To describe myself: single, professional, nice, respectful, honest, and not-so-bad looking guy with some time to spend with an honest, caring AND attractive gal.
And I'm serious about those criteria. I'm not looking for just cyberfriends. Or chatting partners. If I wrote you, I found something about you that I found interesting/attractive. I don't write often maybe once a month I'll peruse find a gem or two. You should be in good physical shape. I simply work too hard to keep myself in shape! I ask the same in a partner. Is that shallow? Maybe. Stop judging!
Exactly WHY am I single? Good question. Without dropping any tricky metaphors, I can honestly say that I've come very close. I'm THINKING it might be nice to meet a gal and slowly see what comes of it. Cool? Now I tend to form great bonds of friendship/dating but that-next-step has been a difficult one. I'm looking to try again near-term, but I'm not in a hurry. Does that make ANY sense?
I love kids. Don't have any of my own, but I wish I did. I will probably like yours. I actually volunteer at the Battered Women's Shelter just to give the gals a break. Take the kiddos to the park? Not a bad day. Haven't decided if I need to procreate though. Maybe with the right person?

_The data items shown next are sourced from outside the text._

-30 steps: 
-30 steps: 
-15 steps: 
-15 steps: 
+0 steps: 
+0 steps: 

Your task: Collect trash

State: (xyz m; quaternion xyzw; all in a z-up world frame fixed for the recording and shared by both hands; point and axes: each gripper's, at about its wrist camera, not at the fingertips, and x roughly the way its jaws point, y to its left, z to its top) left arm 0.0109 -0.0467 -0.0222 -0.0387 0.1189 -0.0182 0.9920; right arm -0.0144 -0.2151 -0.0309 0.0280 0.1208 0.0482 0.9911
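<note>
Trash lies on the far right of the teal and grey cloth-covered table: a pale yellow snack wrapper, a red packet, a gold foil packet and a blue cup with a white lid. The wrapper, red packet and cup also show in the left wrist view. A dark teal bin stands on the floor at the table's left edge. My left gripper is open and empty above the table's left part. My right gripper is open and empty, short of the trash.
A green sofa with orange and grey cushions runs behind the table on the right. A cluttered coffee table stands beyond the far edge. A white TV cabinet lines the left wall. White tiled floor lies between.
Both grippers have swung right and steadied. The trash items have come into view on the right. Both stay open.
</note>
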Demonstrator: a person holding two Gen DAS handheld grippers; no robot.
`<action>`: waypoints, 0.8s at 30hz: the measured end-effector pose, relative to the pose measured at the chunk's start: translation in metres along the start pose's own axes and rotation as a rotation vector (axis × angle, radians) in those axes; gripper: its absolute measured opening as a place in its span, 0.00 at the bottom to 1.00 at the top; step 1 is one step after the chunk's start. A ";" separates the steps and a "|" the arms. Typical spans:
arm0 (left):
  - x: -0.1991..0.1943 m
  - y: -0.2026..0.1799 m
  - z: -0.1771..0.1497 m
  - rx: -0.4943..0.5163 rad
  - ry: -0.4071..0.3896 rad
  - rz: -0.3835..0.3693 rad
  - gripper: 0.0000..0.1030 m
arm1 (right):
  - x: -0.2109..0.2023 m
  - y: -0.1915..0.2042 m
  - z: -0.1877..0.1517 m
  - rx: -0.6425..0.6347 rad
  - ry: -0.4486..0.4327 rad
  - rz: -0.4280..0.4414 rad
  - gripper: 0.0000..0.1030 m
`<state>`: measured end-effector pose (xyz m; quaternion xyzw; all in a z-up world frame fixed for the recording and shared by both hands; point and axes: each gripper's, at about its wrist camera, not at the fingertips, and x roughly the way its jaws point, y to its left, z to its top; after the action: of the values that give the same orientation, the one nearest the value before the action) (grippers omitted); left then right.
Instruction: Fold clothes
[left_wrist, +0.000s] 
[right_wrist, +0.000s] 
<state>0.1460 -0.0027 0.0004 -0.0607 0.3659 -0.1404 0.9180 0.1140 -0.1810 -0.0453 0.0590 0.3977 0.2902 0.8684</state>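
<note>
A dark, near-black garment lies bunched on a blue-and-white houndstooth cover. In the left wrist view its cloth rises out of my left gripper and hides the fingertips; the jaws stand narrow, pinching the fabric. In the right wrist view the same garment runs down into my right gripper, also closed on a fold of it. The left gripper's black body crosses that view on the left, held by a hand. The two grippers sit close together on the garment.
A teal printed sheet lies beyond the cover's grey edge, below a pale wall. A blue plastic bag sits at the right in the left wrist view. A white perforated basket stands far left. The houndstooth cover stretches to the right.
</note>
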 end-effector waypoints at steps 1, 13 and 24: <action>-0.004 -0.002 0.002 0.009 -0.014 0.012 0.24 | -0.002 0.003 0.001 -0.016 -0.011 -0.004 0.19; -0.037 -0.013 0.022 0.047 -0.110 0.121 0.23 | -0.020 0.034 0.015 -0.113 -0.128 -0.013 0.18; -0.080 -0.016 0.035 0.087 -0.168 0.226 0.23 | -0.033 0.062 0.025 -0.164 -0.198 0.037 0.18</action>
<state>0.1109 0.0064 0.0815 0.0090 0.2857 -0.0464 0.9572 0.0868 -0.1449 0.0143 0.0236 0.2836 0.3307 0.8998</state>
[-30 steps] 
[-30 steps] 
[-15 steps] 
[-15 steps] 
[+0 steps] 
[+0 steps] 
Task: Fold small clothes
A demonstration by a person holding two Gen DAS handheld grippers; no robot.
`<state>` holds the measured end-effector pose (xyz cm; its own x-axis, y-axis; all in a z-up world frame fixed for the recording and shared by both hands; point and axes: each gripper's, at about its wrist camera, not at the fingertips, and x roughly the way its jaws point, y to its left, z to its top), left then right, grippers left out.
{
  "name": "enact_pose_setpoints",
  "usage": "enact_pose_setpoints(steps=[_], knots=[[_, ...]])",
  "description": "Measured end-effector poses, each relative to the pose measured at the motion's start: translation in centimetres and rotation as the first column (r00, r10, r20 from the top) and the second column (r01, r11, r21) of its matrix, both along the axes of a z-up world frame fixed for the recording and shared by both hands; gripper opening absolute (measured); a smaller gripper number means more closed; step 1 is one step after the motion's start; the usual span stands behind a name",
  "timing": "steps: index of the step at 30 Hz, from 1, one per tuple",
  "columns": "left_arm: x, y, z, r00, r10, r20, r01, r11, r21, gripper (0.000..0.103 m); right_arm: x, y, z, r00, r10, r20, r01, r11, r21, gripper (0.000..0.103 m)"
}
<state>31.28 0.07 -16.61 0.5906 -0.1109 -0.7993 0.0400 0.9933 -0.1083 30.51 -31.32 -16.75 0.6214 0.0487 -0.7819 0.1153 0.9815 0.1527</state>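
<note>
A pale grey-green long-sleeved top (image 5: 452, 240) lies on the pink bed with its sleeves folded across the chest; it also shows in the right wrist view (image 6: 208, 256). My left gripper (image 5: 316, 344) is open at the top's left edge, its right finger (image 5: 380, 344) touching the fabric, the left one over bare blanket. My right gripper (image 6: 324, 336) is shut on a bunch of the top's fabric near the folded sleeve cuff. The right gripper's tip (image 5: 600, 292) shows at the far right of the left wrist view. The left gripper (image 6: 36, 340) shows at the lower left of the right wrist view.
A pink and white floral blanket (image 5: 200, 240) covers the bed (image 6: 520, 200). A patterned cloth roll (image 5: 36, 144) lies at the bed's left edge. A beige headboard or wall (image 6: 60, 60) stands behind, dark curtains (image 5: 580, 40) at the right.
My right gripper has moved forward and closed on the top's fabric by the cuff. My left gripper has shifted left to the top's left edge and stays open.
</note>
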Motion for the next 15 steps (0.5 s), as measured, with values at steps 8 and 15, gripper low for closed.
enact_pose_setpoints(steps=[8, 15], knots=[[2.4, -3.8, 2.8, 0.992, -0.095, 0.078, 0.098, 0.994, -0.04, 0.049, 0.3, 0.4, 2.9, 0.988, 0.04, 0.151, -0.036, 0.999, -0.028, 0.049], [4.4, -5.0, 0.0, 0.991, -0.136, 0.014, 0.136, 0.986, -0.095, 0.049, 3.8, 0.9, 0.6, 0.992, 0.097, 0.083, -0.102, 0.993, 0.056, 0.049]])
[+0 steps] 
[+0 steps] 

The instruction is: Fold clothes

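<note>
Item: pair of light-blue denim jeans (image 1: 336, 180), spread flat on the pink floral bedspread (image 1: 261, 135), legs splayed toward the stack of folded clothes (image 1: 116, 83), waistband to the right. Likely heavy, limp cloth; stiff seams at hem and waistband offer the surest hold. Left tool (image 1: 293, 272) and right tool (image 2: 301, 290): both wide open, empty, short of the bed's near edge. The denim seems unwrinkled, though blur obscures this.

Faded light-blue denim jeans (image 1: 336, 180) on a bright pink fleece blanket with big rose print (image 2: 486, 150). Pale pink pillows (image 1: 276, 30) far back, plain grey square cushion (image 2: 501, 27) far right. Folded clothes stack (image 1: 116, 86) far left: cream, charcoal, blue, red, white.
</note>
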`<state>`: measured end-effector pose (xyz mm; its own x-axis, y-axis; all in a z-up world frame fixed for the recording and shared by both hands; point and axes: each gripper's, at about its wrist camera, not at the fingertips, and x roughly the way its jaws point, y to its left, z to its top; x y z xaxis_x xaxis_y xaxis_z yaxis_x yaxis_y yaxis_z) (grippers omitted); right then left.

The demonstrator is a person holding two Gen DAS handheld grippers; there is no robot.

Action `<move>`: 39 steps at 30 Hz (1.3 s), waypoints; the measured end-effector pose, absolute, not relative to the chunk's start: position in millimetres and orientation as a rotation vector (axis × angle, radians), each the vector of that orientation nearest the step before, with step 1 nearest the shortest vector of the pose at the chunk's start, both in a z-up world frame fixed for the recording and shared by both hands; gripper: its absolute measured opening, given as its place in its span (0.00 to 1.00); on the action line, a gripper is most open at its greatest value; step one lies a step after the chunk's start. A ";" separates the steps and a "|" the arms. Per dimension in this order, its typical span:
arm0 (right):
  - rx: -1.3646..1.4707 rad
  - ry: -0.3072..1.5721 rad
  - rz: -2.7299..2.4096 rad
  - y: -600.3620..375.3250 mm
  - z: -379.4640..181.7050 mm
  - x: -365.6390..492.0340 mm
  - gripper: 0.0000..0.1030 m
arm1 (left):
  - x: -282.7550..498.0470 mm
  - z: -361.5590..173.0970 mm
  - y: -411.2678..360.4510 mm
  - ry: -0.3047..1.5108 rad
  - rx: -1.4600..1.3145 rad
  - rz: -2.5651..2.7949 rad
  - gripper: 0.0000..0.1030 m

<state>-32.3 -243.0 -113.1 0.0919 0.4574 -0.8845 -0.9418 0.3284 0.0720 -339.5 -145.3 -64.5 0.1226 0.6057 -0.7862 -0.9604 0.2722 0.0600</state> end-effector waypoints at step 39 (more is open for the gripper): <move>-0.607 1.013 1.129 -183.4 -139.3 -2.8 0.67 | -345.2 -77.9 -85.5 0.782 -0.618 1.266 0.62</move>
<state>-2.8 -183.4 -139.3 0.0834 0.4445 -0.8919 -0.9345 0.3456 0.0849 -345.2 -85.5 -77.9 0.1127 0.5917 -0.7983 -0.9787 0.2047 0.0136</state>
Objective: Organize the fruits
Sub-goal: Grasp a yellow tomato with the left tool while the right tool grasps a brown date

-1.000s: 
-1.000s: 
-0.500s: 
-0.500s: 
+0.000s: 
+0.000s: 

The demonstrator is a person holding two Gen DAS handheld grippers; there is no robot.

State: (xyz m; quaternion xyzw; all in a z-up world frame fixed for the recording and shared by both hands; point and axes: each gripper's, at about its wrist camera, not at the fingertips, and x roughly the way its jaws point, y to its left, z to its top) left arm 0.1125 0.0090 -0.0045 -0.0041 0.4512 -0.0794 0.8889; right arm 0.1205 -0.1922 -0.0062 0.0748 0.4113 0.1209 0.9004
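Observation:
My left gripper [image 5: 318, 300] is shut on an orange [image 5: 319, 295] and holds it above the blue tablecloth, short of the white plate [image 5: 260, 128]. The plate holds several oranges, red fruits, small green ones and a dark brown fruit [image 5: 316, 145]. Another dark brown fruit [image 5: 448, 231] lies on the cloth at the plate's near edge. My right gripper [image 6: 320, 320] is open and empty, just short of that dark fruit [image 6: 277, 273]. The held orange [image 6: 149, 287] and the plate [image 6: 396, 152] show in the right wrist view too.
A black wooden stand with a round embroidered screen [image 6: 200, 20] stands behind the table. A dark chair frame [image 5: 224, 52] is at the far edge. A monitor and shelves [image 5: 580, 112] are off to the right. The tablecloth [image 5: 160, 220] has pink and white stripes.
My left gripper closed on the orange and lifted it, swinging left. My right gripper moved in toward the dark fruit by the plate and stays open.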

Oh, I can make you giggle at will. I've been writing humor professionally for almost 10 years. Oh yeah, and I gots smarts reel gud.
If you didn't get that, you may wanna look up "ironic" in the dictionary.
I'm partial to "nice" gals, but have been known to tolerate the occasional crazy one. God help me.
And I'm monogamous. Seriously. If you want to "date around?" Fine. But sex is for exclusive partners. And I've NEVER cheated on a girlfriend. Don't plan on breaking that streak.
Ok, this is important, I'm NOT afraid of commitment but I AM cautious. I simply find it irresponsible to let somebody into my life and then blow them off.
My "dating strategy?" Simple. Friends first, if at all. I'm in no hurry to have another ex-girlfriend. And if I don't write back? Don't get grouchy. It is just a polite way of saying "YOU ARE NOT GOOD ENOUGH FOR ME."
JUST KIDDING!!! Step away from the keyboard.
Conversation Starters (i.e. what you'd like to do on a first date...)
Depends on YOU. Honestly? I think that a great first date is going to Anthony's for lunch ... two glasses of wine ... and then a walk on the river. But for YOU? Maybe we hike Badger. But I hope you choose the wine/walk. Hiking can HURT. The important thing is that we get a chance to *talk* and go from there.